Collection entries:
□ □ □ □ □ □ □
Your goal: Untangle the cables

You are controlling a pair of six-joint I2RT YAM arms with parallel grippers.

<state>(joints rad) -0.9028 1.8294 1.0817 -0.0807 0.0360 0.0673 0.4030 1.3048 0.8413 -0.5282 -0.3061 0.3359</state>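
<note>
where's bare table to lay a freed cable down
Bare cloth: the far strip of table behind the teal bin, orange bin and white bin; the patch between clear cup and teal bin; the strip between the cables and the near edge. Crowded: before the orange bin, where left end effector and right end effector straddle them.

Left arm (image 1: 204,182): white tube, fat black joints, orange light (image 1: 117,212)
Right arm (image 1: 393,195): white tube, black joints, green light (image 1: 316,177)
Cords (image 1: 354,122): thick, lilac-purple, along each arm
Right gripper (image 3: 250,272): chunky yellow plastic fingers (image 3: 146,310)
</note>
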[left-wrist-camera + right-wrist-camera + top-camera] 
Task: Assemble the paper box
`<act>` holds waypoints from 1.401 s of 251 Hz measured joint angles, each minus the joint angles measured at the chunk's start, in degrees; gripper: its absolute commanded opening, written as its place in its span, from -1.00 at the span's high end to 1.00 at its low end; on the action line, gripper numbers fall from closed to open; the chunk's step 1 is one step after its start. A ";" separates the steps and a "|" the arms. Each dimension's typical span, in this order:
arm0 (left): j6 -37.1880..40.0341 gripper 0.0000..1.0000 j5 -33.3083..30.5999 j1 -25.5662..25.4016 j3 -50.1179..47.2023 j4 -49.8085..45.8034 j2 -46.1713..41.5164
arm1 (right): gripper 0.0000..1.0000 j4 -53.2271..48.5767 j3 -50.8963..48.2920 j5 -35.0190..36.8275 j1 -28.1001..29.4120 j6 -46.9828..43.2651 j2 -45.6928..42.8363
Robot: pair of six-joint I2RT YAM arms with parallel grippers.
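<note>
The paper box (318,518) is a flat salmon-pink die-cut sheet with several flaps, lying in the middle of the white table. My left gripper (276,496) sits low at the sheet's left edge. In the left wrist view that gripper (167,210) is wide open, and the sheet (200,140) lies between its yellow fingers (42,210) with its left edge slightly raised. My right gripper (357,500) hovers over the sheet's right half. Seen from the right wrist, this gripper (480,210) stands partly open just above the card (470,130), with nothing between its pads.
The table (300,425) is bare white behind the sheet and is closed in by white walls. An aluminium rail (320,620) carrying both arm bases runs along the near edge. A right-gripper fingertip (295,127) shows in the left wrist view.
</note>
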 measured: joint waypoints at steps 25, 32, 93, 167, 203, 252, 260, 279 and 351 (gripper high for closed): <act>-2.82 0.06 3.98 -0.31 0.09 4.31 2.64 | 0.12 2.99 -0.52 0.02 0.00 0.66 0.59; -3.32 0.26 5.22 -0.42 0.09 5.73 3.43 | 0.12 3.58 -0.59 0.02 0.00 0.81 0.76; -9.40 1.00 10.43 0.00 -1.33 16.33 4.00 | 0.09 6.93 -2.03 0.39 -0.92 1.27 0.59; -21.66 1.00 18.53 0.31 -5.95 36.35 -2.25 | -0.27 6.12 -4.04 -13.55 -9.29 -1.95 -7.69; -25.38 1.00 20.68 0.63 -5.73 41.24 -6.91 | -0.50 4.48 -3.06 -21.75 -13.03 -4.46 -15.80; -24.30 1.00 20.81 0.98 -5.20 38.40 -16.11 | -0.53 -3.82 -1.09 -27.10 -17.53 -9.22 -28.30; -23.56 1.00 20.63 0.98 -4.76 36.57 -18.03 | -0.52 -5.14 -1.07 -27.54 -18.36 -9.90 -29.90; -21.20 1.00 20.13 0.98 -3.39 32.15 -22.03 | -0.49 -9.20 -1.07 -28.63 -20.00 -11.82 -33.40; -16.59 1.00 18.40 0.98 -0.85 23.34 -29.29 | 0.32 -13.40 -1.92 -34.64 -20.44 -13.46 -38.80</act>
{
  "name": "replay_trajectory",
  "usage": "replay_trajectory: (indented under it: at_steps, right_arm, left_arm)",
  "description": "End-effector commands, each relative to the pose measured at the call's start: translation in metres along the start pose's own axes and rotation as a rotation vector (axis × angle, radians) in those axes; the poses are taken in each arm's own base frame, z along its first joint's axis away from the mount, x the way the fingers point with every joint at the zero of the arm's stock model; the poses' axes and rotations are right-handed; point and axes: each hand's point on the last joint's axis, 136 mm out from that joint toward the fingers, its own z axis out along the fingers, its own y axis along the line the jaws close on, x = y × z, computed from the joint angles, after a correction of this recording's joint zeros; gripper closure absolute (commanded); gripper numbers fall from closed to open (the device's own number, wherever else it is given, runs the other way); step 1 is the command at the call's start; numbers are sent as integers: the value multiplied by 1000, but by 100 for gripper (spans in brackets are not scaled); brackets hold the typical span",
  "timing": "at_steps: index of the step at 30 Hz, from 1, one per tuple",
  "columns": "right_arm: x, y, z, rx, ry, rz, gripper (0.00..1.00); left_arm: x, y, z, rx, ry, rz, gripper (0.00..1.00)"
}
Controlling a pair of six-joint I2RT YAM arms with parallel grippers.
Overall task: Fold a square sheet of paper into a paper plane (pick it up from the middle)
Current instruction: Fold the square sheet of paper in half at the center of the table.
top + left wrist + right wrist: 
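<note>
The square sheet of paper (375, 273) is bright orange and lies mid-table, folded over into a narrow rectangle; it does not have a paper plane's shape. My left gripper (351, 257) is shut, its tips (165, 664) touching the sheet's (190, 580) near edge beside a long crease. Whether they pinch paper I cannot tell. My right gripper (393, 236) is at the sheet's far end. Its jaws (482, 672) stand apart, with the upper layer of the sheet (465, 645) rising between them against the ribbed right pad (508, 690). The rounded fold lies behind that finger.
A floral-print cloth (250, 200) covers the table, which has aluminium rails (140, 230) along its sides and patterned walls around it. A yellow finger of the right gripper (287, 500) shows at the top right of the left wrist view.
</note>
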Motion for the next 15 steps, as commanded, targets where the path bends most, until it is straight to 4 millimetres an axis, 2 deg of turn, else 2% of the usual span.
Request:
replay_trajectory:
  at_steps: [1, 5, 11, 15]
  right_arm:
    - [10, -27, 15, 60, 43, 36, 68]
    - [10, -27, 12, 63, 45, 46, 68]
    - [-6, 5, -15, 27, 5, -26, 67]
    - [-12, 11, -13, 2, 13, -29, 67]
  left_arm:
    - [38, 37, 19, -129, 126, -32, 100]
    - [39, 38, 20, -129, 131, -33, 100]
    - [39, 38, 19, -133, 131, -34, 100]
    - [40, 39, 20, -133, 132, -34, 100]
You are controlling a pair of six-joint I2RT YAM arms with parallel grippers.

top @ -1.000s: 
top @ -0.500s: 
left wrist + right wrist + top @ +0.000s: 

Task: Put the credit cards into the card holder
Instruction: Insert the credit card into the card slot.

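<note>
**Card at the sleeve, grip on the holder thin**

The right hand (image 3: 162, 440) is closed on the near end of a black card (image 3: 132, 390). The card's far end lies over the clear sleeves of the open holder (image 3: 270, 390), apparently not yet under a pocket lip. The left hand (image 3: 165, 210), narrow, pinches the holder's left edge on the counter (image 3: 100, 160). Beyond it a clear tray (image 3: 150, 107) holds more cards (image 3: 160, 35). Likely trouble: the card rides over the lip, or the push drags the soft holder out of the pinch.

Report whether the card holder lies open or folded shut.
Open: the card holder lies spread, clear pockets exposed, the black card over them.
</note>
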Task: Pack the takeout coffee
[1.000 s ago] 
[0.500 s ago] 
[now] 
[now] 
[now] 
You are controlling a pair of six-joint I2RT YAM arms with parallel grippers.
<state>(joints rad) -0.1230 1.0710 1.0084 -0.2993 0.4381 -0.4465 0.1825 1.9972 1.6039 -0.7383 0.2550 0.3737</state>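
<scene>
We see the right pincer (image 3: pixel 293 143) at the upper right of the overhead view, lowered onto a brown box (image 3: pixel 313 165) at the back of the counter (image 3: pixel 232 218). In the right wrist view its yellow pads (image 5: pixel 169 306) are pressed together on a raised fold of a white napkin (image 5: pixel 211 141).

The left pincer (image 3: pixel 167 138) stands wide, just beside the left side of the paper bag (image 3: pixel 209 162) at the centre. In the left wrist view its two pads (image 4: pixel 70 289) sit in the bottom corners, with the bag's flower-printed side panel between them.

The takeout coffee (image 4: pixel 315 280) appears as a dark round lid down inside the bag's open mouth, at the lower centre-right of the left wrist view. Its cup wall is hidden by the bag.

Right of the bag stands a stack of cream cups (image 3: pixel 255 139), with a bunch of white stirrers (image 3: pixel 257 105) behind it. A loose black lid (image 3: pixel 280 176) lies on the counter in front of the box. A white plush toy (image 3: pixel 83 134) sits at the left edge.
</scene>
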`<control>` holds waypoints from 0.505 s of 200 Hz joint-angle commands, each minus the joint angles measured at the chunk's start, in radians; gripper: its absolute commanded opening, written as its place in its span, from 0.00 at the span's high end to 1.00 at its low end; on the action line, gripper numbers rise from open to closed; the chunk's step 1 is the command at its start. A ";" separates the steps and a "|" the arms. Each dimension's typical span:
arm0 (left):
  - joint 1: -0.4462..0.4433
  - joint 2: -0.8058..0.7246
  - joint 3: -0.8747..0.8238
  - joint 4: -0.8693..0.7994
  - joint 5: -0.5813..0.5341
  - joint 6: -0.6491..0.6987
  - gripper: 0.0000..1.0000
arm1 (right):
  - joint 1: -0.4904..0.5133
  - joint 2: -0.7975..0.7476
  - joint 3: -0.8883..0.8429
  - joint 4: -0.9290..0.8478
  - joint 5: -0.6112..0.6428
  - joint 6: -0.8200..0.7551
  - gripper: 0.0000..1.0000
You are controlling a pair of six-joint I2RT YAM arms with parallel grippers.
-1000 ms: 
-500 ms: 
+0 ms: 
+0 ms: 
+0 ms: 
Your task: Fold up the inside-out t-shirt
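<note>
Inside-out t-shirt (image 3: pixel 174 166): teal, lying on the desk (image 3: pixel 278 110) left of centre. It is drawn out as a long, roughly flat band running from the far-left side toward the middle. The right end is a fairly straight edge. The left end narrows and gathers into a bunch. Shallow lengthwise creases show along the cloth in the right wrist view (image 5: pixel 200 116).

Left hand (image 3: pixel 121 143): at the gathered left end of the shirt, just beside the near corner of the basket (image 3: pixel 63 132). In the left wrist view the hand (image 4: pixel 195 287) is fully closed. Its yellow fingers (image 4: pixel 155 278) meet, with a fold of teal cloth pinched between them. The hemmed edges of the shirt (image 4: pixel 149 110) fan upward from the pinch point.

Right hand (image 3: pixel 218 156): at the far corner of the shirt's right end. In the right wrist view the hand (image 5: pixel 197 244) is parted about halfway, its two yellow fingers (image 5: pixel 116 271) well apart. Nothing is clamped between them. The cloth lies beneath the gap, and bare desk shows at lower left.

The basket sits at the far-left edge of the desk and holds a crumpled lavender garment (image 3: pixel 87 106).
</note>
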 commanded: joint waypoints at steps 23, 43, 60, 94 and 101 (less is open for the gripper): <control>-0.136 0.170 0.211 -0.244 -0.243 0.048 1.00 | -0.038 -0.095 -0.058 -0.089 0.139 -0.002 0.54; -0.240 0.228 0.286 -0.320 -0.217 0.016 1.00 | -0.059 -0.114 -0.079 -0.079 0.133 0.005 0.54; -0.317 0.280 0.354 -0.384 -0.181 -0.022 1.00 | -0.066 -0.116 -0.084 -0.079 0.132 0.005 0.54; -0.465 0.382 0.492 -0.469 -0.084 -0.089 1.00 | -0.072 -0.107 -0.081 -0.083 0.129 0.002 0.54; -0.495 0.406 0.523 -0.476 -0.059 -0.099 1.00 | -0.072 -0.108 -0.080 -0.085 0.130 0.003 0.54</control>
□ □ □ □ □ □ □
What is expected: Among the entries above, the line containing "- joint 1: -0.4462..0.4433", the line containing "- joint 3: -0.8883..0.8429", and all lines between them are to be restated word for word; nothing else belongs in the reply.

Answer:
  - joint 1: -0.4462..0.4433
  - joint 2: -0.8058..0.7246
  - joint 3: -0.8747..0.8238
  - joint 4: -0.8693..0.7994
  - joint 5: -0.5813..0.5341
  - joint 6: -0.6491..0.6987
  - gripper: 0.0000..1.0000
arm1 (right):
  - joint 1: -0.4904..0.5133
  - joint 2: -0.7975..0.7476
  - joint 3: -0.8883..0.8429

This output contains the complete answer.